Bedo, Ardahan’ın Goriot Baba’sıydı; Anadolu’da öyküsü yazılmamış, filmi çekilmemiş, diyalektik duruşu kaydedilmemiş milyonlarca Goriot Baba’dan biriydi…
Ardahan’a rektör olarak atandıktan sonraki günlerde tanıdım onu; yaz kış üzerinden çıkarmadığı kalın paltosunun içinde kale gibi bir yürekti. Siyah metal çerçeveli kalın gözlükleri ardında, başka bir dünyaya bakıyormuş gibi konuşurdu. Konuşmalarında Anadolu irfanın sıcaklığı, derinliği ve kuşatıcılığı vardı. Nasırlı elleri, yaşlılığın ve hastalığın etkisiyle son yıllarda sesi gibi iyice incelmeye, titremeye başlamış ve sanki o uhrevi aleme dönmenin telaşına kapılmıştı.

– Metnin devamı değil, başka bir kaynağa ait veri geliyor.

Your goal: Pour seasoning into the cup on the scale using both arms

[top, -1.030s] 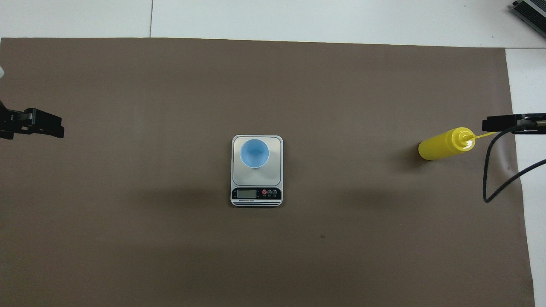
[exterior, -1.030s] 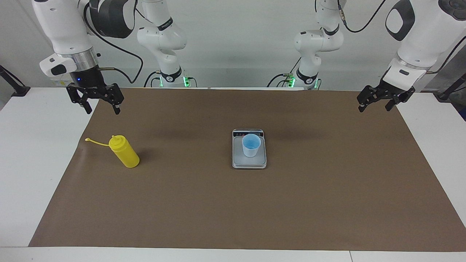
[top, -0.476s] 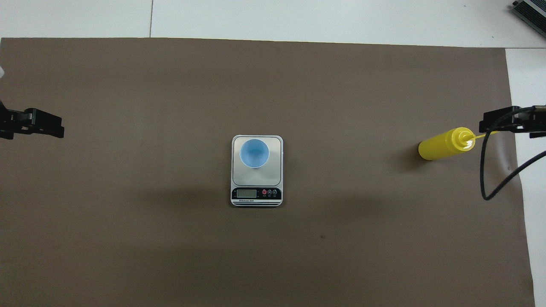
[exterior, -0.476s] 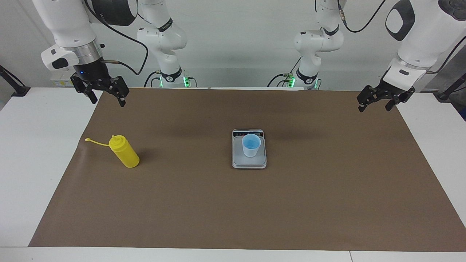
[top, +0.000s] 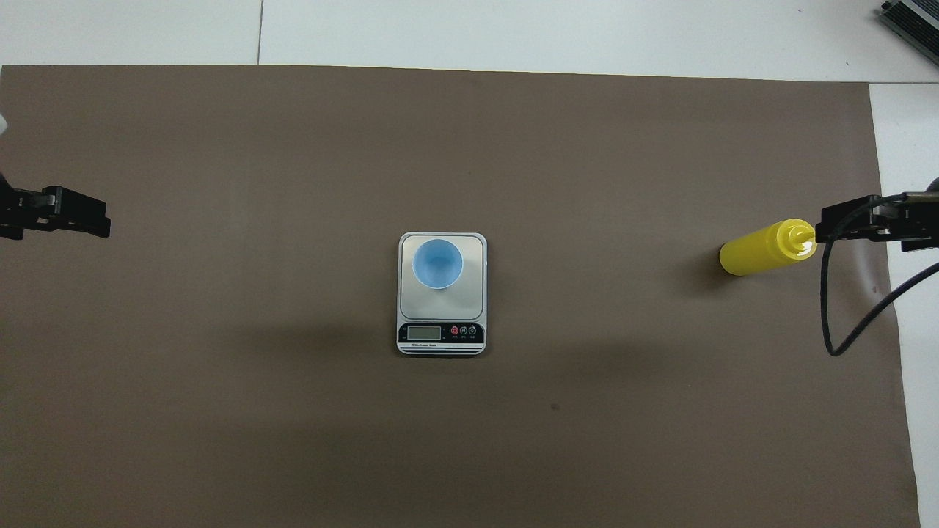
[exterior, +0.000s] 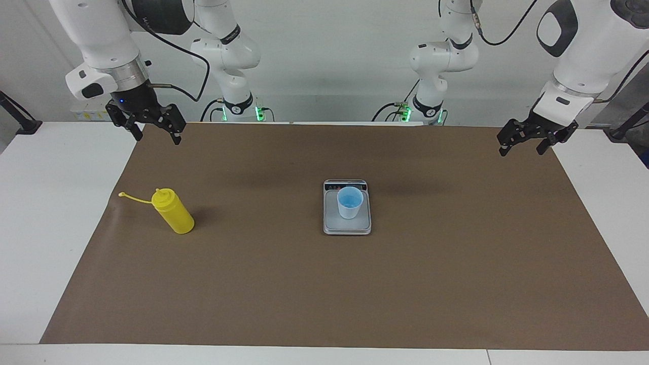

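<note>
Bright yellow plastic squeeze bottle [exterior: 173,215] stands well below the right gripper [exterior: 156,136], whose jaws hang spread and seemingly clear of it. Small light blue plastic cup [exterior: 349,202] sits on the flat silver-grey scale [exterior: 347,225]; left gripper [exterior: 522,147] waits, jaws apart.

Seasoning, cup and scale at rest.
We see the yellow seasoning [exterior: 173,212] upright at the scale's [exterior: 347,227] three o'clock in the overhead view; the blue cup [exterior: 350,202] stands on the scale.

White table [exterior: 50,213] carries a brown mat [exterior: 456,263] edge to edge. Scale [exterior: 347,225] sits mid-mat; bottle [exterior: 175,213] stands near the mat's edge at the right arm's end.
</note>
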`<action>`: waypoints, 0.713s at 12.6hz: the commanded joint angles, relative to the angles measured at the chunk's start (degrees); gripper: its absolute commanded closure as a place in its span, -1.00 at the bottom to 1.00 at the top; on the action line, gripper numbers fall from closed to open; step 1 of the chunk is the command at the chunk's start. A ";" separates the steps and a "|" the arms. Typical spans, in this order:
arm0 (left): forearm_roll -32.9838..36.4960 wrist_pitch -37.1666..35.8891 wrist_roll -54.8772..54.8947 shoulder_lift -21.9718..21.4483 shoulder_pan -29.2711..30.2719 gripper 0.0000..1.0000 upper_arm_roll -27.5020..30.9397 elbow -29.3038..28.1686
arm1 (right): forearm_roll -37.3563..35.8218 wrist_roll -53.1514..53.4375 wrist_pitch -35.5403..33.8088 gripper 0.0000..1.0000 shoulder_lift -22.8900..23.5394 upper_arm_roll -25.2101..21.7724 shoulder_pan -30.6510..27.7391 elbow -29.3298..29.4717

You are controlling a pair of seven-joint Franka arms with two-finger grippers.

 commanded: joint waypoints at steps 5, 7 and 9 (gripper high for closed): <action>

Eski Ardahan mimarisinden kalma 20 metre kare küçücük bir dükkanda; un, şeker, bisküvi, reçel ve peynir satarak geçimini sağlamaya çalışıyordu. Son yıllarda mantar gibi çoğalan Süper/Hiper Marketler, gelirini iyice düşürmüş ve artık geçinemeyecek bir duruma gelmişti. Toprak damlı dükkanın tavan tahtaları zamanla çürümüş ve Bedo gibi artık bu hayatın yükünü taşıyamayacak kadar bel vermişti.
O küçücük dükkanda çalışarak, 4 kız, bir erkek evladını okutmuş olmasına çok büyük bir saygı duyuyordum.. Çocukların 4’ü üniversite, biri de lise bitirmişti. Özellikle kızlarının okuması için bütün varlığını ortaya koşmuştu, “Kızların eli ekmeğe yetmezse olmaz..” diyordu. Bu yüzden Cumhuriyet’i ayrı bir seviyordu.

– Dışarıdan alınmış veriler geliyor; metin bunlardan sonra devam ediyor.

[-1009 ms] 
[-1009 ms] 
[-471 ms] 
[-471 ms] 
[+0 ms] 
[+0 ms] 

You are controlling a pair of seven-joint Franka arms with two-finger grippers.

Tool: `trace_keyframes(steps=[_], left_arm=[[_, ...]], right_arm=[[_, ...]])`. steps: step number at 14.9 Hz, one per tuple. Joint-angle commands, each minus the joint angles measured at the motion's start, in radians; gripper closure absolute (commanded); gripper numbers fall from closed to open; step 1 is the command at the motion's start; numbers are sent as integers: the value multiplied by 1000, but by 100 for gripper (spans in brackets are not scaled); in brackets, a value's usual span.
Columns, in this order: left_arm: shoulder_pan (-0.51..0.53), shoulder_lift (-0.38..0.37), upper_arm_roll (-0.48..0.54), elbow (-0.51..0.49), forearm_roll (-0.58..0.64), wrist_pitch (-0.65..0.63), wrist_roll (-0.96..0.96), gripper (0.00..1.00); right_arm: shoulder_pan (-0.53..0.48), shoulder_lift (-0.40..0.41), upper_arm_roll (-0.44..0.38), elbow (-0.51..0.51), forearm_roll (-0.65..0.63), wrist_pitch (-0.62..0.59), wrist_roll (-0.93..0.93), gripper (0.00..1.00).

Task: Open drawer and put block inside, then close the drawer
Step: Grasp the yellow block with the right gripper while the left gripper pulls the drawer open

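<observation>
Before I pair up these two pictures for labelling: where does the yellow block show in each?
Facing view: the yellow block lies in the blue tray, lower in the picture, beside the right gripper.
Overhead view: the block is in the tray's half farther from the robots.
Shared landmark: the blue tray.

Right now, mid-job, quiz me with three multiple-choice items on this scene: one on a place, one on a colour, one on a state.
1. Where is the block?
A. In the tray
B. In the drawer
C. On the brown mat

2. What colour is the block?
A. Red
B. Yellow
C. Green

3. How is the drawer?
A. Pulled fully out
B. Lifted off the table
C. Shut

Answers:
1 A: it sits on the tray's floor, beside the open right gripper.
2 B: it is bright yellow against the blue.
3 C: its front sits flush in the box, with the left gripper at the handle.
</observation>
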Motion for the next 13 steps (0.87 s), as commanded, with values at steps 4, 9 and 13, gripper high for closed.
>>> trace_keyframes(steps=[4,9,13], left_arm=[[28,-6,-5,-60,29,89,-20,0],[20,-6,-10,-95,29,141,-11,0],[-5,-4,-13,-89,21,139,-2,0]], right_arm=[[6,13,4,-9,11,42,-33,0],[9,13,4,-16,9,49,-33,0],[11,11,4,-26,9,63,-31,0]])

Bedo , yoksuldu ama konuşunca, kalın kara gözlükleri arkasında sevinçle parıldayan gözleriyle hemen rind tabiatlı bir halk filozofuna dönüşüyordu. Kampüs tartışmalarının en yoğun yaşandığı zamanlarda dert ortaklarımdan biri de o idi. Kampüs ikinci kez iptal edildiğinde yerel gazetelere “Rektörden, üniversiteden elinizi çekin” diye ilan vermişti. Teşekkür etmek için, o izbe ama dünya kadar geniş dükkanına gittiğimde, hemen çay söylemiş ve zaten olmayan bütün işlerini durdurmuştu. Uzunca yaptığımız sohbette “Hocam bazı insanları para yönetir, bazı insanları hakkaniyet yönetir. Benim çok bir gücüm yok, görüyorsun ama onlara karşı ben de Bedo olarak senin yanındayım.” demişti, heyecanla. Aldığım en soylu desteklerden biri de Bedo’nun bu yiğitçe ve bilgece duruşu idi. O benim en sevgili dostlarımdan biri idi…

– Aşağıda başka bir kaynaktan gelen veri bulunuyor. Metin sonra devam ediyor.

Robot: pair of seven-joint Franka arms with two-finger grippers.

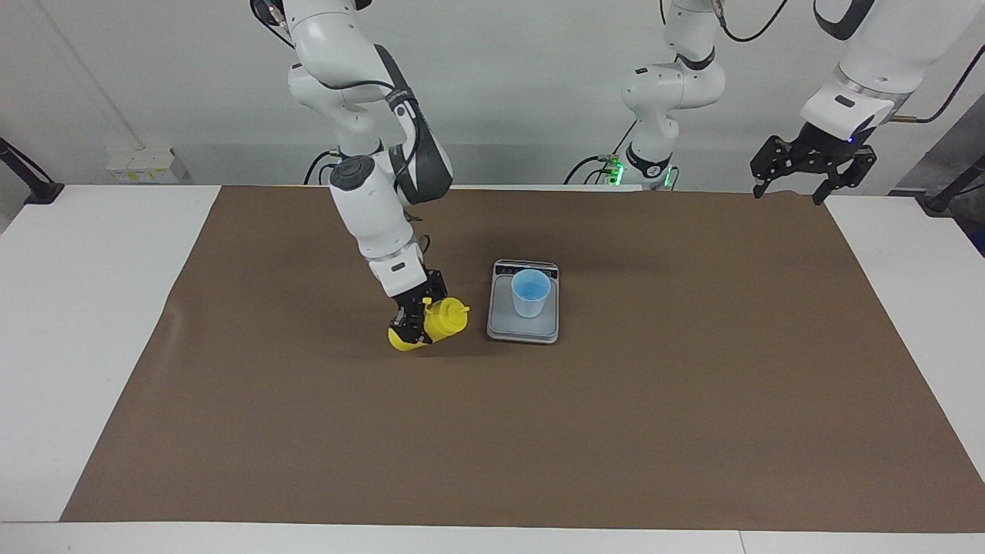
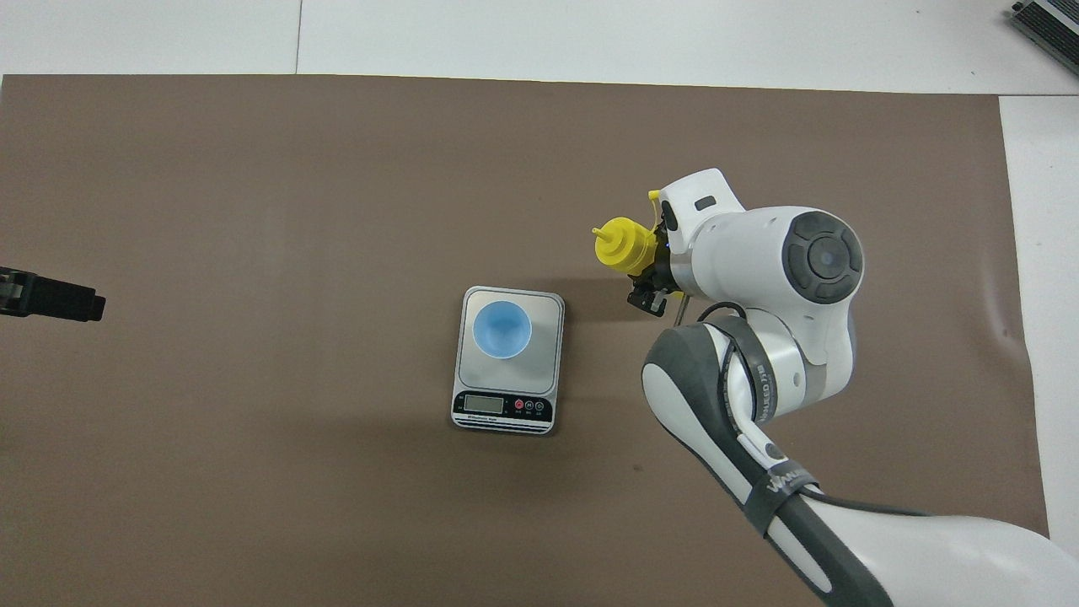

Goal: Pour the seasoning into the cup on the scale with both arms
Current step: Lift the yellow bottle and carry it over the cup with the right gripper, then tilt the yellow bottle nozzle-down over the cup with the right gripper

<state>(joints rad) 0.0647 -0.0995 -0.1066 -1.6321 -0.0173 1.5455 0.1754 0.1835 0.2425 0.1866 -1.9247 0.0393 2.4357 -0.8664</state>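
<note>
My right gripper (image 1: 415, 322) is shut on the yellow seasoning bottle (image 1: 440, 323), which lies tilted low over the mat with its nozzle pointing toward the scale (image 1: 502, 327). In the overhead view the bottle (image 2: 622, 245) pokes out from under the right gripper (image 2: 653, 274), beside the scale (image 2: 550, 308) toward the right arm's end. The light blue cup (image 1: 531, 293) stands upright on the scale's plate, also seen as the cup (image 2: 501, 329) from above. My left gripper (image 1: 789, 192) hangs open and raised at the left arm's end; only the tip of the left gripper (image 2: 52, 299) shows from above.
A brown mat (image 1: 616, 431) covers most of the white table (image 1: 85, 308). The scale's display strip (image 2: 503, 407) faces the robots. A grey box (image 2: 1045, 24) sits at a corner farthest from the robots.
</note>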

Duydum ki, Bedom, beş ay önce uğurladığı sevgili eşi Aygül’üne kavuşmak üzere rahmete uçmuş; öyle ya o asla vefasızlık etmez, yoldaşını yarı yolda koymazdı…
Öyle zannediyorum ki, Bedom, uhrevi alemden o filozofane tavrıyla bizleri seyrediyor ve sıkça söylediği gibi; ”Hocam bu dünyadan nice Süleymanlar geldi geçti. İnsana kalacak olan imandır, insanlıktır.” diyordur..
Nur içinde uyu Bedom… Senin gibi her şeyini çocuklarına adamış fedakar babalara bu ülke minnettardır.